● **Task details**
From the records below, please repeat exactly the line that has "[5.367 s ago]", the line that has "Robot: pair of", and every line between them, and nothing else.

========================

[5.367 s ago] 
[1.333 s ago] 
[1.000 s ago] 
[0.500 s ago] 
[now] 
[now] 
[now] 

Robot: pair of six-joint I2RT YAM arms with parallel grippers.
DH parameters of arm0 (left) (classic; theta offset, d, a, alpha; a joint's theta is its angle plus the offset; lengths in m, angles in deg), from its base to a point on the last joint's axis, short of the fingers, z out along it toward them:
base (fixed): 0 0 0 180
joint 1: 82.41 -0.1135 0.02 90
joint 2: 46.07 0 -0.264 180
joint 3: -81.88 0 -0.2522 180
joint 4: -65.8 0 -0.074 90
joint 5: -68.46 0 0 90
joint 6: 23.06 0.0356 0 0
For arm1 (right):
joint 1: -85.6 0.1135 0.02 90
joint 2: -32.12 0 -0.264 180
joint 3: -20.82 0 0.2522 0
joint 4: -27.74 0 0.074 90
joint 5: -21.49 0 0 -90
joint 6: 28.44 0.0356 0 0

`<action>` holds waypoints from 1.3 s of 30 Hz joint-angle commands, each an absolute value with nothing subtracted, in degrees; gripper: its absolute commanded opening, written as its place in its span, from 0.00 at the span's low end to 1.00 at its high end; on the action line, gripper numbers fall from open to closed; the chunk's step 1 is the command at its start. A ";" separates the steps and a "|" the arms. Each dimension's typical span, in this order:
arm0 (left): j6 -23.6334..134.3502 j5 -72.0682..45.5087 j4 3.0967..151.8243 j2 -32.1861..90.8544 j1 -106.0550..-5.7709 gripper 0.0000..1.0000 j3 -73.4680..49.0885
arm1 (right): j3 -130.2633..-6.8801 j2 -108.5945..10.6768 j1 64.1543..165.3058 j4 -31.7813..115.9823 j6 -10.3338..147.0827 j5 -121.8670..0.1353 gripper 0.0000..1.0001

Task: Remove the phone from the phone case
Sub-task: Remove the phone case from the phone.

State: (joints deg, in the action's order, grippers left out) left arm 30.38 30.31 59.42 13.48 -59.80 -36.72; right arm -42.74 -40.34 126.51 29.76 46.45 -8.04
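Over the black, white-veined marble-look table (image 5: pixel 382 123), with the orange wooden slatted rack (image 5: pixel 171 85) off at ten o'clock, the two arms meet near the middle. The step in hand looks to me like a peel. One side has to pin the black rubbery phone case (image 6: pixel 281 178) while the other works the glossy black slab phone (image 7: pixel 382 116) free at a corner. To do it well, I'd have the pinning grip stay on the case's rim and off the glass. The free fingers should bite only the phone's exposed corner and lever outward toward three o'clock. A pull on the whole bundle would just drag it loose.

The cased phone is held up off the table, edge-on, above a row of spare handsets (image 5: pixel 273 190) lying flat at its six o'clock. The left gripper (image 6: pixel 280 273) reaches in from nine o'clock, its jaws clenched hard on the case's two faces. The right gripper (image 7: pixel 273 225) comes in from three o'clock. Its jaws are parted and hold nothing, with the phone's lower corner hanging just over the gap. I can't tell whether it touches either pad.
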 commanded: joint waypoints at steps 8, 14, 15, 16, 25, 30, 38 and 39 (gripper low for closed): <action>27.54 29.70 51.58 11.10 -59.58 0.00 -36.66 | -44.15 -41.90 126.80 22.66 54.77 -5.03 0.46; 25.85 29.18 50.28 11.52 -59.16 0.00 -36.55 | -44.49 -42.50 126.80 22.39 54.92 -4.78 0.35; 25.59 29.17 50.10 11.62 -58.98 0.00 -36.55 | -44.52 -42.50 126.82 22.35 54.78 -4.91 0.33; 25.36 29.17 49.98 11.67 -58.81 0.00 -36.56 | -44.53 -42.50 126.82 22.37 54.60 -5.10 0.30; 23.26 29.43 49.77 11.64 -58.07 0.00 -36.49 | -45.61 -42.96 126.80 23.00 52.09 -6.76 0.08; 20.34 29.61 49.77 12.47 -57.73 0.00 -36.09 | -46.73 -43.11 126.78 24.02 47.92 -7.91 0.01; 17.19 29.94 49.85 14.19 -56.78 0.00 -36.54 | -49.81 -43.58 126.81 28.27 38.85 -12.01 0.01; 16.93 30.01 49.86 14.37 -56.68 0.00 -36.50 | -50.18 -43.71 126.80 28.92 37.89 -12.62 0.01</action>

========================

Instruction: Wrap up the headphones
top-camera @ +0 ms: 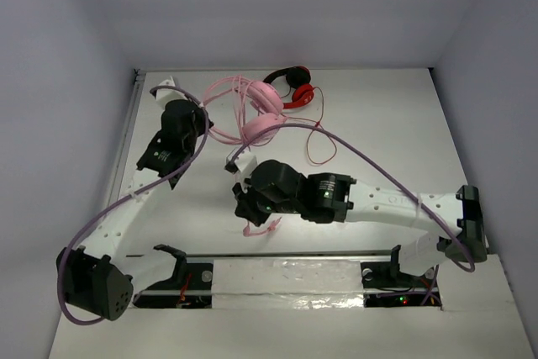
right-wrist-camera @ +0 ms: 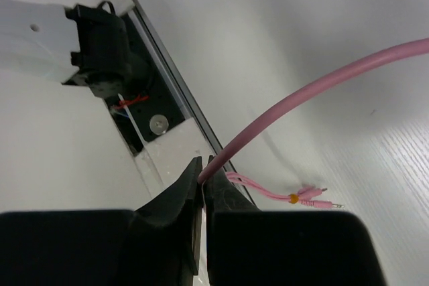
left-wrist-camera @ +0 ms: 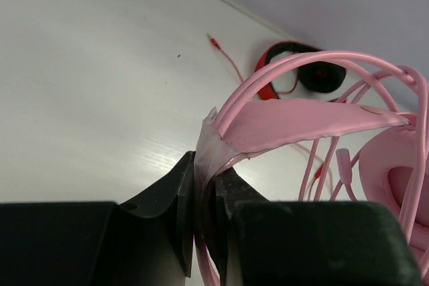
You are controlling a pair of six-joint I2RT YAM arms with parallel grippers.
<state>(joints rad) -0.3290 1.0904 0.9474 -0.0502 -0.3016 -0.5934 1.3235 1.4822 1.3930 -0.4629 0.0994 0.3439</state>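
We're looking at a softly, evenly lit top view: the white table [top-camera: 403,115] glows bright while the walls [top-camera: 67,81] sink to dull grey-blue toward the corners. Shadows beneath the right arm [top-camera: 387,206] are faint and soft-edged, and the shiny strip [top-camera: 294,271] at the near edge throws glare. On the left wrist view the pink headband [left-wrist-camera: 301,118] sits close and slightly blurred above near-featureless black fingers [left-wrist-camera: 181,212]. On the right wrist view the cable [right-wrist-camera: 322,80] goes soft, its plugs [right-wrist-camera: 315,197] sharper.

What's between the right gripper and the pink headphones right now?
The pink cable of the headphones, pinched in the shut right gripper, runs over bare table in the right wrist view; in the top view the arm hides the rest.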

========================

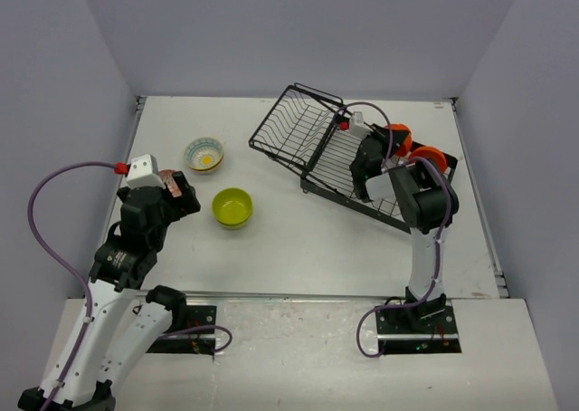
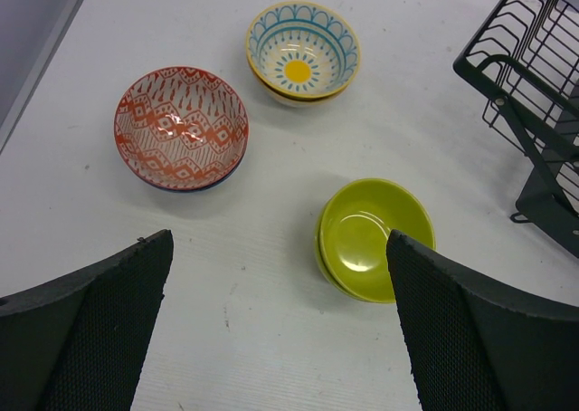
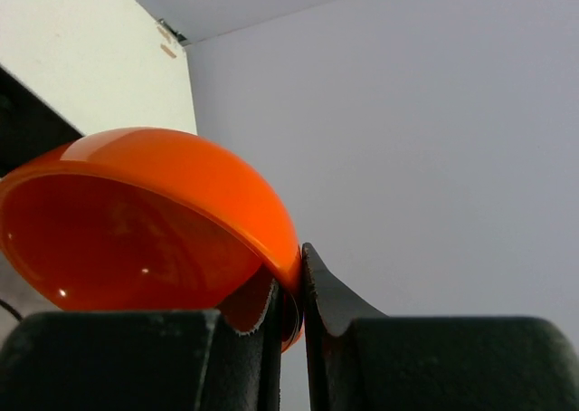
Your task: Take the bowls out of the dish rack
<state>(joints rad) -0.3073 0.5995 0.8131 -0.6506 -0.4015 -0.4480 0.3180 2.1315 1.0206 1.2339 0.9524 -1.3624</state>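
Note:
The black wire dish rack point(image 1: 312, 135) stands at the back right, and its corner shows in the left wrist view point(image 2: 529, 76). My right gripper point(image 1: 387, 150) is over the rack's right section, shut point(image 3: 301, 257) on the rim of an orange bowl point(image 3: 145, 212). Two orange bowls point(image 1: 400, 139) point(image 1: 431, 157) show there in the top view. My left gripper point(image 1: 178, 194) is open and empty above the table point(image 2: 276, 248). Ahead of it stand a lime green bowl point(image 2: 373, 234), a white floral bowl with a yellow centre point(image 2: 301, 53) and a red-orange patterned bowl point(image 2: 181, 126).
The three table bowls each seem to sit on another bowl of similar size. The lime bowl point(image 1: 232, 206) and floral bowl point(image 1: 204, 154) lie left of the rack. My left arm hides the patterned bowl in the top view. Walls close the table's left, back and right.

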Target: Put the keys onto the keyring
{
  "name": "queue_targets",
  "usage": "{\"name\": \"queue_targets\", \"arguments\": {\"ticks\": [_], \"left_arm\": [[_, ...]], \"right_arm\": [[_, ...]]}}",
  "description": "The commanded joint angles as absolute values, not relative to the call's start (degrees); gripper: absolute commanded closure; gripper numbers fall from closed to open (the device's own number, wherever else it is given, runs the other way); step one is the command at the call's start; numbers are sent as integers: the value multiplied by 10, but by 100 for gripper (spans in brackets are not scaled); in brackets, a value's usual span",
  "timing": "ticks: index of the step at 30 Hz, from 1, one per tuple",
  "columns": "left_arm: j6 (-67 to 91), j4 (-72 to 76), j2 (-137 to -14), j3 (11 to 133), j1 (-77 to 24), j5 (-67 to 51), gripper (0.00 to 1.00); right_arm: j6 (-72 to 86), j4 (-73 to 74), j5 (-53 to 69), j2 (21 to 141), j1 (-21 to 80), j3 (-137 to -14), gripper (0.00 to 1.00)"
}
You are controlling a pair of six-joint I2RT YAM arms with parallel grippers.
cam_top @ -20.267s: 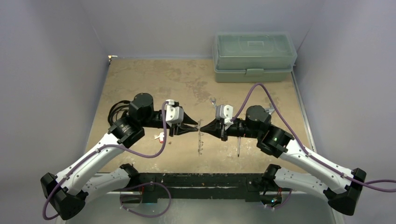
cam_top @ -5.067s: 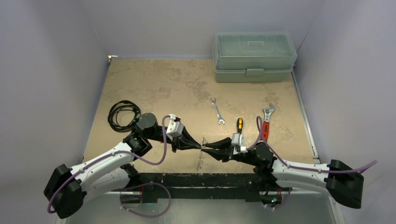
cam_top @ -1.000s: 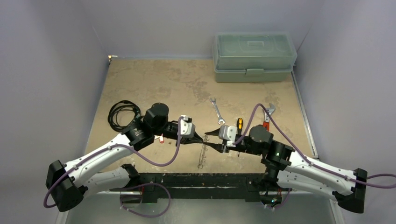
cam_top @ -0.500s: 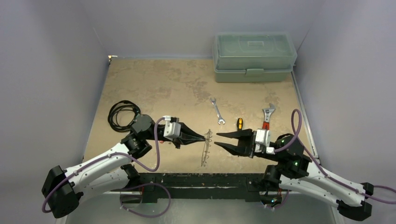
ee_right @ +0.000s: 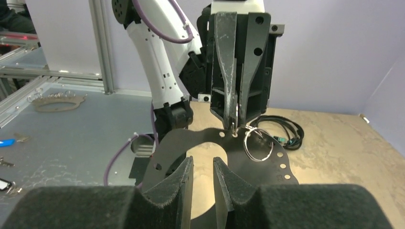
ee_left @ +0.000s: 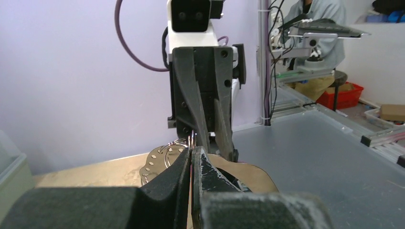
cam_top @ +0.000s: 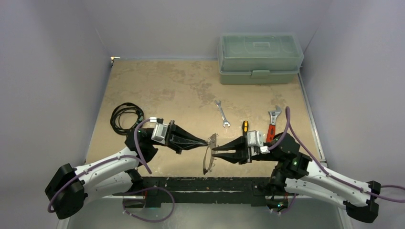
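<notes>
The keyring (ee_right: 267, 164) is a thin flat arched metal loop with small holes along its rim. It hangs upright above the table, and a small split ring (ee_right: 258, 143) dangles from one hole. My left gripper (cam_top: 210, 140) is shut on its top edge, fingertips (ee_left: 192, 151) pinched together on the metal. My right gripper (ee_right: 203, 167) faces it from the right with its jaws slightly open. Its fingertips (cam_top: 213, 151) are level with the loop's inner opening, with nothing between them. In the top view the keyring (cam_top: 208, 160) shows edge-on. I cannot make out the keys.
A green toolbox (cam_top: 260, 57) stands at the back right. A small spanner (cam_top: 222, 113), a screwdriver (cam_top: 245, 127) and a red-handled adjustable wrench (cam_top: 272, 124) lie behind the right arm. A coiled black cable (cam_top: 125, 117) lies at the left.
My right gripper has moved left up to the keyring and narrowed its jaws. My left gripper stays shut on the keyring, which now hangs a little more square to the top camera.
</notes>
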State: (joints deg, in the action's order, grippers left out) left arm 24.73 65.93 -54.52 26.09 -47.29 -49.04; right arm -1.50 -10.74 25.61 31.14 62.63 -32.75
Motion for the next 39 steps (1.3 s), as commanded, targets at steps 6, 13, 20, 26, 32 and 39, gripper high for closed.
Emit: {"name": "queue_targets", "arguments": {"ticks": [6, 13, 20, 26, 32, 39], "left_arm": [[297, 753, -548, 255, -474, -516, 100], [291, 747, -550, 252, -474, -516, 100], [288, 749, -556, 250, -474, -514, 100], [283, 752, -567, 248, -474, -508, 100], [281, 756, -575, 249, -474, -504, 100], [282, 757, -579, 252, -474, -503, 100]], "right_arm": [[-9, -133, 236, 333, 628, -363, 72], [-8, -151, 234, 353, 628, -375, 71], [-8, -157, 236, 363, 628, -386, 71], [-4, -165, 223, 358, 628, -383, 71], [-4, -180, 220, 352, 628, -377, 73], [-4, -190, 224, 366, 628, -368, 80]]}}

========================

● **Expected answer**
[5.367 s ago] 
[1.333 s ago] 
[1.000 s ago] 
[0.500 s ago] 
[now] 
[now] 
[now] 

Robot: pair of six-joint I2RT YAM arms with parallel grippers.

The exercise has been completed.